▶ [What you should do]
The answer is the full listing below, copied exactly, with its pictures omitted.

=== Begin Enclosure ===

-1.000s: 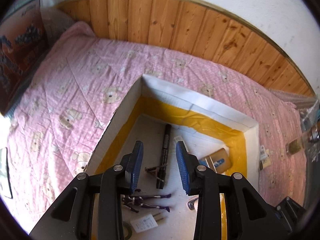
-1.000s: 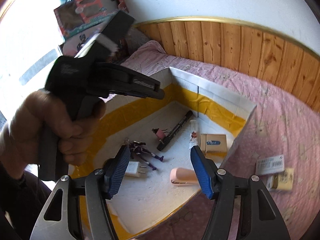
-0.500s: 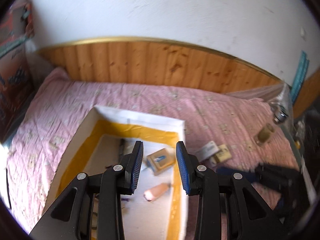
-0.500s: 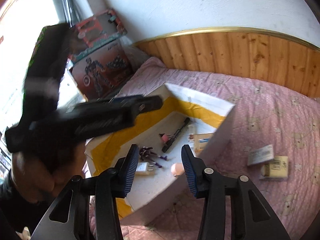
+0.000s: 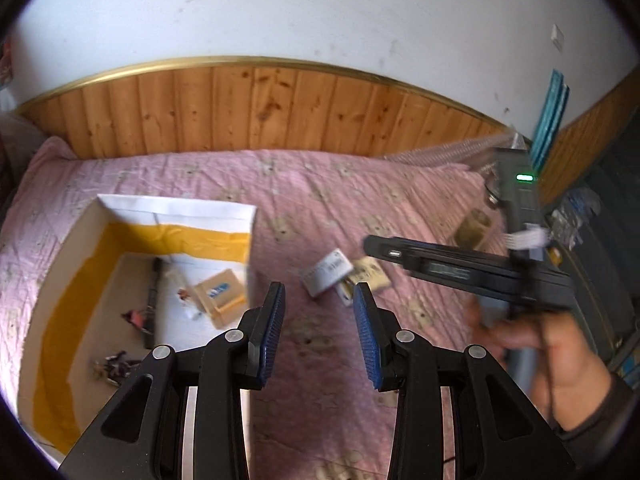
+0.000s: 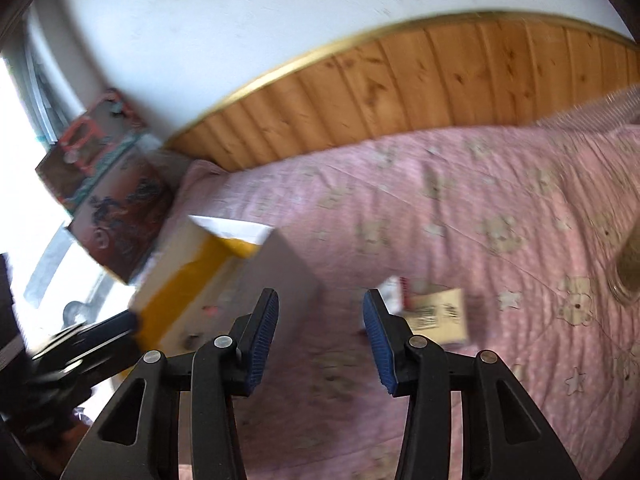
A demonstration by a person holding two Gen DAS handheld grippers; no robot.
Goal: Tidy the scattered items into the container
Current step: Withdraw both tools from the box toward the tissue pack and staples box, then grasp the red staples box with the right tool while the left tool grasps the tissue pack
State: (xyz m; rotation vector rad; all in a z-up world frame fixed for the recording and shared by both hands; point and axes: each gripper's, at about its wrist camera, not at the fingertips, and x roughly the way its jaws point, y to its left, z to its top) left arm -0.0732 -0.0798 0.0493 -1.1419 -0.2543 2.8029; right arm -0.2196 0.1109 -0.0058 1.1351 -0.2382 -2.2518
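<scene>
On the pink bed [image 5: 320,216], two small boxes [image 5: 344,276] lie just beside the white container [image 5: 176,208], waiting to go in with the other things. Both grippers, left [image 5: 318,330] and right [image 6: 320,336], tilt down toward them, fingers apart and holding nothing; the left fingers are spreading.
</scene>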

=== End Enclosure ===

▶ [Result of the task]
-1.000s: 
-1.000s: 
-0.500s: 
-0.500s: 
+0.000s: 
+0.000s: 
A demonstration by a person holding two Gen DAS handheld grippers; no robot.
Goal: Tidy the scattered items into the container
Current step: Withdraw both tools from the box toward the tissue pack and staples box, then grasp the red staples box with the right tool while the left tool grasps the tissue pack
State: (xyz m; rotation vector rad; all in a z-up world frame fixed for the recording and shared by both hands; point and axes: each gripper's, at about its wrist camera, not at the fingertips, and x roughly the way its jaws point, y to its left, z to its top) left arm -0.0732 -0.0798 0.0493 -1.1419 -0.2543 2.8029; right arm -0.2196 0.1109 -0.0058 1.1351 -0.2382 -2.2518
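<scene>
On the pink bed [image 5: 320,216], two small boxes [image 5: 344,276] lie just beside the white container [image 5: 176,208], waiting to go in with the other things. Both grippers, left [image 5: 318,330] and right [image 6: 320,336], tilt down toward them, fingers apart and holding nothing; the left fingers are spreading.
</scene>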

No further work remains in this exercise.